**Work required:**
Every line in the listing below from the one with "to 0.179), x" through the one with "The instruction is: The" is to be reproduced exactly, both ends included; leave out the rest.

**Provided data:**

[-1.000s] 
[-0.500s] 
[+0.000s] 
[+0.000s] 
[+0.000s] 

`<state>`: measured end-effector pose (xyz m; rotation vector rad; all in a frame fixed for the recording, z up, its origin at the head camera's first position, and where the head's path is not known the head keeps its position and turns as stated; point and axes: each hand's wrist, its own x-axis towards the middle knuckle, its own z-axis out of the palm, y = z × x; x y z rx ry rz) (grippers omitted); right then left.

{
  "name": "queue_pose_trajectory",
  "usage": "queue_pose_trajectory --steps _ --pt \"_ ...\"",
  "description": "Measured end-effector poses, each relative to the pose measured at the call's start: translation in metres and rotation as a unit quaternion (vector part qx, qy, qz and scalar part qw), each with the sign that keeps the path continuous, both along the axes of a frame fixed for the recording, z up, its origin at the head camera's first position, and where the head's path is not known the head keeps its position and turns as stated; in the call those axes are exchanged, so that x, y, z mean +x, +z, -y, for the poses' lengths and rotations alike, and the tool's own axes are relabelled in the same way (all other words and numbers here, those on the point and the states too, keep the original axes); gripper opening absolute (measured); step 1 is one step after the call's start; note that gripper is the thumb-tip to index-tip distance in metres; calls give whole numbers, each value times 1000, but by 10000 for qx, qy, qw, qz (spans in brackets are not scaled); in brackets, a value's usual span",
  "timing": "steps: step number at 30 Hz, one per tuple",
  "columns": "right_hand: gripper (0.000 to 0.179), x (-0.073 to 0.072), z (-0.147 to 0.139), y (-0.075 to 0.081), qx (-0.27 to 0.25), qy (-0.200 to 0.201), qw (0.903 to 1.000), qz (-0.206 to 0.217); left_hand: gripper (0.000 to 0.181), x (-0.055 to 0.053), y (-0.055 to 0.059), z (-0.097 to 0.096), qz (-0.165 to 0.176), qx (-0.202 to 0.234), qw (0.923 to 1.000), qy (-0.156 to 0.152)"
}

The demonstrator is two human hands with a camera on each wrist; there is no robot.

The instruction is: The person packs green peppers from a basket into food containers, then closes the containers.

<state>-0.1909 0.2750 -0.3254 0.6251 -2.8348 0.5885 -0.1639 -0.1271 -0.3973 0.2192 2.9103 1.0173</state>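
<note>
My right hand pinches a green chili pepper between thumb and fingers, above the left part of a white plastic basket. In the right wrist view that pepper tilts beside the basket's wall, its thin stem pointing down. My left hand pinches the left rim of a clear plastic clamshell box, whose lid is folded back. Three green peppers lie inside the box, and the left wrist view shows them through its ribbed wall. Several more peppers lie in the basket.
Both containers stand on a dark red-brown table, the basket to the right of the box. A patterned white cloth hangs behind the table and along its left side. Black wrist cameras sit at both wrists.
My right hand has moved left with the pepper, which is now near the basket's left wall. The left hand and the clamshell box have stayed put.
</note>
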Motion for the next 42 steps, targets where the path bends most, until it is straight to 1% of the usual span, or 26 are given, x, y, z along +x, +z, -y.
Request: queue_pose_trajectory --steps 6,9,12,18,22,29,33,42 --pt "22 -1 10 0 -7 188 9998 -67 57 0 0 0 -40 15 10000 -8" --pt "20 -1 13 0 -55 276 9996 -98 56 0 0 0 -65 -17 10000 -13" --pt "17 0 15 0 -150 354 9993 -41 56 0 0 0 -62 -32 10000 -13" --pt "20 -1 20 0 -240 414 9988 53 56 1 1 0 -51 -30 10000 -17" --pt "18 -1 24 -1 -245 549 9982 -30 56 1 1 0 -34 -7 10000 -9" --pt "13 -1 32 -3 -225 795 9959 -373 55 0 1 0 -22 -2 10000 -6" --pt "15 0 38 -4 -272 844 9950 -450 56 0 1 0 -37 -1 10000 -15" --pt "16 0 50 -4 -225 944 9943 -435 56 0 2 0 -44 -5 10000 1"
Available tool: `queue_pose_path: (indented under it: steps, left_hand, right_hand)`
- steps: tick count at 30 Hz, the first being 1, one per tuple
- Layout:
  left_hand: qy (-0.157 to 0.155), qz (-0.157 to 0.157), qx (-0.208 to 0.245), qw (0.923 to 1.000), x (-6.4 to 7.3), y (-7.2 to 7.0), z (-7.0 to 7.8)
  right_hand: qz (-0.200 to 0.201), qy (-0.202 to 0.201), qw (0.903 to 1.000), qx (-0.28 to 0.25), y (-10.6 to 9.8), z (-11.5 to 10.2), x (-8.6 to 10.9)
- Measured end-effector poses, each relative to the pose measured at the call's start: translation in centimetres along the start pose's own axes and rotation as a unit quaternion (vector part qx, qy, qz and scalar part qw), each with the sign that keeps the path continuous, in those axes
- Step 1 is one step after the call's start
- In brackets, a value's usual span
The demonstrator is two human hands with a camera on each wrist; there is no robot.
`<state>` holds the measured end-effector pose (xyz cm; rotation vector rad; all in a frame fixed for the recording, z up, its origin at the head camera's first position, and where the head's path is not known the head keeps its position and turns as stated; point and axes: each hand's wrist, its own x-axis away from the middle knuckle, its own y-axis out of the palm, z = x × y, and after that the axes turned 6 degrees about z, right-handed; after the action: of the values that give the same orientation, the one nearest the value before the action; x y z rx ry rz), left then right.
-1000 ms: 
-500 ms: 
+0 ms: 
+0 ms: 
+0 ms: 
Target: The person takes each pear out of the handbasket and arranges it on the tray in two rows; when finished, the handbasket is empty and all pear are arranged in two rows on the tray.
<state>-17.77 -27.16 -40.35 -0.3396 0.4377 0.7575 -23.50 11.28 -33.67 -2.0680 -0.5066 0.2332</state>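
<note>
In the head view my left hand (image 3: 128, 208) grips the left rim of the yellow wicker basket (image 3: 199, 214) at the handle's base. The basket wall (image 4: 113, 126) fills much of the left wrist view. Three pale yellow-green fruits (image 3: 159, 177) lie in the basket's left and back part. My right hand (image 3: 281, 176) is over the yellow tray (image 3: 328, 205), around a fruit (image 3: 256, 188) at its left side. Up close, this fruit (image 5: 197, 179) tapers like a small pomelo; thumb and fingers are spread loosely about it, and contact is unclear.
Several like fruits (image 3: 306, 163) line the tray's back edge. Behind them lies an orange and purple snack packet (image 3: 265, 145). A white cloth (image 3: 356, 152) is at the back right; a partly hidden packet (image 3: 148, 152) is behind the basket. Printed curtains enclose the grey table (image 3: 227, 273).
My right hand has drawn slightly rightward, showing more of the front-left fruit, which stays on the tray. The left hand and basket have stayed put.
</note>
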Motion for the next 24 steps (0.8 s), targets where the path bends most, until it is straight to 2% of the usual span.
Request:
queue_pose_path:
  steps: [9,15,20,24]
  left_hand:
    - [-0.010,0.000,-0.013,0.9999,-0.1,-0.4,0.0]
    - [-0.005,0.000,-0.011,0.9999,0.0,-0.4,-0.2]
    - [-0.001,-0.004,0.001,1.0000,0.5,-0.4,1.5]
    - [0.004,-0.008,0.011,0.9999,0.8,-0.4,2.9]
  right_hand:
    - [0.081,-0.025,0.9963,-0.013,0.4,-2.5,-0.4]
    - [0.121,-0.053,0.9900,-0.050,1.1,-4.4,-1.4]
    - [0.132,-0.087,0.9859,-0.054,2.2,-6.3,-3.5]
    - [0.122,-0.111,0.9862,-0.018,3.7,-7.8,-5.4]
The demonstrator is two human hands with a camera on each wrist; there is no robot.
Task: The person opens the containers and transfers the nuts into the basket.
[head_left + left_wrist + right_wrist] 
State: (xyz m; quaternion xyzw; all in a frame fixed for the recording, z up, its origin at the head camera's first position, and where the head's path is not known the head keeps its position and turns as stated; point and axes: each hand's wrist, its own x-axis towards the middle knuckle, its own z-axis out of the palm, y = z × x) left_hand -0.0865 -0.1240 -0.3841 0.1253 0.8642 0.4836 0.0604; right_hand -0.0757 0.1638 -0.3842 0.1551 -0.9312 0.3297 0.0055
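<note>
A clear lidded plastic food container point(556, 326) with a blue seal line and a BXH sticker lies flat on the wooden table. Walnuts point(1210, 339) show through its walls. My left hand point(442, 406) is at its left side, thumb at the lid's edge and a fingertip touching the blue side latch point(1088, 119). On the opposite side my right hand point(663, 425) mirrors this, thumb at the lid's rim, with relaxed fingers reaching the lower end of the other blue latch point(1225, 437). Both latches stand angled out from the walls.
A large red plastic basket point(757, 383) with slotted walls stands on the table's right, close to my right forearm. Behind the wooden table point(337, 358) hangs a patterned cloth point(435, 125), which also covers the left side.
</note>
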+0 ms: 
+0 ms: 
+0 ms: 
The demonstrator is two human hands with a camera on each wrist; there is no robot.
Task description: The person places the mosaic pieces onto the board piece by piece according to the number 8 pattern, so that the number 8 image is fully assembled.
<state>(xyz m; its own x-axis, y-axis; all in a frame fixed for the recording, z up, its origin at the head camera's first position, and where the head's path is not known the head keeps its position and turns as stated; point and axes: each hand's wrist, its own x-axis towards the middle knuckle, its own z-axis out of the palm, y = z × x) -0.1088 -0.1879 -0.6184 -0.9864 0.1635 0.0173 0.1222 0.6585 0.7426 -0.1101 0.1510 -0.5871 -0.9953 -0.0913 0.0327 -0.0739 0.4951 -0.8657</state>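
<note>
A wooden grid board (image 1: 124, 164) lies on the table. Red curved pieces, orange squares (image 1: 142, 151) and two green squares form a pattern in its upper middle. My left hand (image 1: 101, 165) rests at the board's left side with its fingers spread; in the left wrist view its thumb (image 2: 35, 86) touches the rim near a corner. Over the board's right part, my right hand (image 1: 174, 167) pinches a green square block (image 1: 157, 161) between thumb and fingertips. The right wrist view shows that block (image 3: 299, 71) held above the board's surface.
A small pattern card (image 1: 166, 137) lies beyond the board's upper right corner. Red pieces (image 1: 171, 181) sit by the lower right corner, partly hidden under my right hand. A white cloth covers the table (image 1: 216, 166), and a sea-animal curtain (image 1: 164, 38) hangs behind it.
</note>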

**Exercise output:**
  "columns": "right_hand: gripper (0.000 to 0.179), x (-0.073 to 0.072), z (-0.147 to 0.139), y (-0.075 to 0.081), qx (-0.27 to 0.25), qy (-0.200 to 0.201), qw (0.903 to 1.000), qz (-0.206 to 0.217); left_hand: gripper (0.000 to 0.181), x (-0.055 to 0.053), y (-0.055 to 0.059), z (-0.097 to 0.096), qz (-0.165 to 0.176), qx (-0.202 to 0.234), qw (0.923 to 1.000), qy (-0.156 to 0.152)"
}

The demonstrator is two human hands with a camera on each wrist; there is no robot.

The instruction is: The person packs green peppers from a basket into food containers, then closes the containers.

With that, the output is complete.